The third bailout for Greece that was agreed upon in the eurozone and euro summit agreements last week in Brussels— and approved by the Greek Parliament, call for €86 billion in new loans for Greece and assumes some of the financing from the International Monetary Fund.
The Washington DC-based IMF, however, allows for continued loans— only if the nation’s debt is sustainable and has made clear it won’t ask its 187 other member nations to approve a deal until euro-area states significantly ease terms on existing loans.
This means there will be a showdown— eventually— between IMF head Christine Lagarde and German chancellor Angela Merkel, who has been a tough critic of debt relief, and German finance minister Wolfgang Schäuble who insists that debt write-downs are against European policy and laws.

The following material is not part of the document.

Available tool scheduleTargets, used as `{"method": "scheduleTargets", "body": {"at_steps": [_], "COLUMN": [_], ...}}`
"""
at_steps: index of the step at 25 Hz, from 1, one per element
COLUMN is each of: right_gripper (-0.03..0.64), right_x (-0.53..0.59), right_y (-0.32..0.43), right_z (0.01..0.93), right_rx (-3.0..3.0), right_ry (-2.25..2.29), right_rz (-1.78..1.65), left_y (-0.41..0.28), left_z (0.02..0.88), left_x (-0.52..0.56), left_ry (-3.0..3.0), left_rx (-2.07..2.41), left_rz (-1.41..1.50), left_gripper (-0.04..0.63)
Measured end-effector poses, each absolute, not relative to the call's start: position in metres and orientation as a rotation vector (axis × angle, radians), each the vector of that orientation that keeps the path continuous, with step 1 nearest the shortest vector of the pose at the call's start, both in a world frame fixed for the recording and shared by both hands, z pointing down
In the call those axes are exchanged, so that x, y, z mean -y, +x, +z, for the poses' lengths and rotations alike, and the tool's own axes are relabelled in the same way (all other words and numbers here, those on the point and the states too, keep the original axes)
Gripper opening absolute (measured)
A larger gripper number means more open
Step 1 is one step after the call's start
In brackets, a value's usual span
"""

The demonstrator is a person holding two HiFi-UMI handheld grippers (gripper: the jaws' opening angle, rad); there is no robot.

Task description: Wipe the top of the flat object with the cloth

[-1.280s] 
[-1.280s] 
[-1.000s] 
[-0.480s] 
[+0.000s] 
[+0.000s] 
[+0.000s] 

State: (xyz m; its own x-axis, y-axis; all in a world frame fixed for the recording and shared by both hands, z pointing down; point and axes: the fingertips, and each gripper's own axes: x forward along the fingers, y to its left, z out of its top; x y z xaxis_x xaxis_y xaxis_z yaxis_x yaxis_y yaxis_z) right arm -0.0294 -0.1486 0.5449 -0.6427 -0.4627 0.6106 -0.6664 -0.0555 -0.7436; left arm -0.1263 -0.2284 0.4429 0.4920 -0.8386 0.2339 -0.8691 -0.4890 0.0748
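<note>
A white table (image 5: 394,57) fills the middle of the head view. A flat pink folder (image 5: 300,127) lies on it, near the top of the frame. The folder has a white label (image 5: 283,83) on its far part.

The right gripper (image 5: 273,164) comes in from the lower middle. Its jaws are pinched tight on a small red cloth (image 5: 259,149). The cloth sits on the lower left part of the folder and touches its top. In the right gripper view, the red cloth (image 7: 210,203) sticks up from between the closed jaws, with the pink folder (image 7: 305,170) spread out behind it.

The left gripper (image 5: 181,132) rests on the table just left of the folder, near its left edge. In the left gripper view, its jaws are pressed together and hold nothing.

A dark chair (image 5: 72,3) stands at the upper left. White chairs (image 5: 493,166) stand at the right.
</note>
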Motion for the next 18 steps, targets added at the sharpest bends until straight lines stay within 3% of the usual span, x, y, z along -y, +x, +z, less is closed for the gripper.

“There will come a time in the next three months that there will be a tense moment between the IMF and Germany,” said Stephen Jen in a Bloomberg interview, a former IMF economist who is now managing partner at SLJ Macro Partners LLP in London. “They are basically telling the Germans there has to be a debt realignment before they would participate.”
The IMF’s spokesman Gerry Rice said Thursday the fund’s participation in the new bailout is contingent on a balanced approach that includes both Greek reforms and a commitment to the required financing. “We’ve said pretty clearly that debt relief is required,” Rice told reporters in a regular briefing in Washington.
Greece needs debt relief “far beyond” what European creditors have been willing to consider, either by extending repayment for decades or effecting deep writedowns on the value of Greek debt, the IMF said in a staff analysis distributed to the fund’s board on July 10.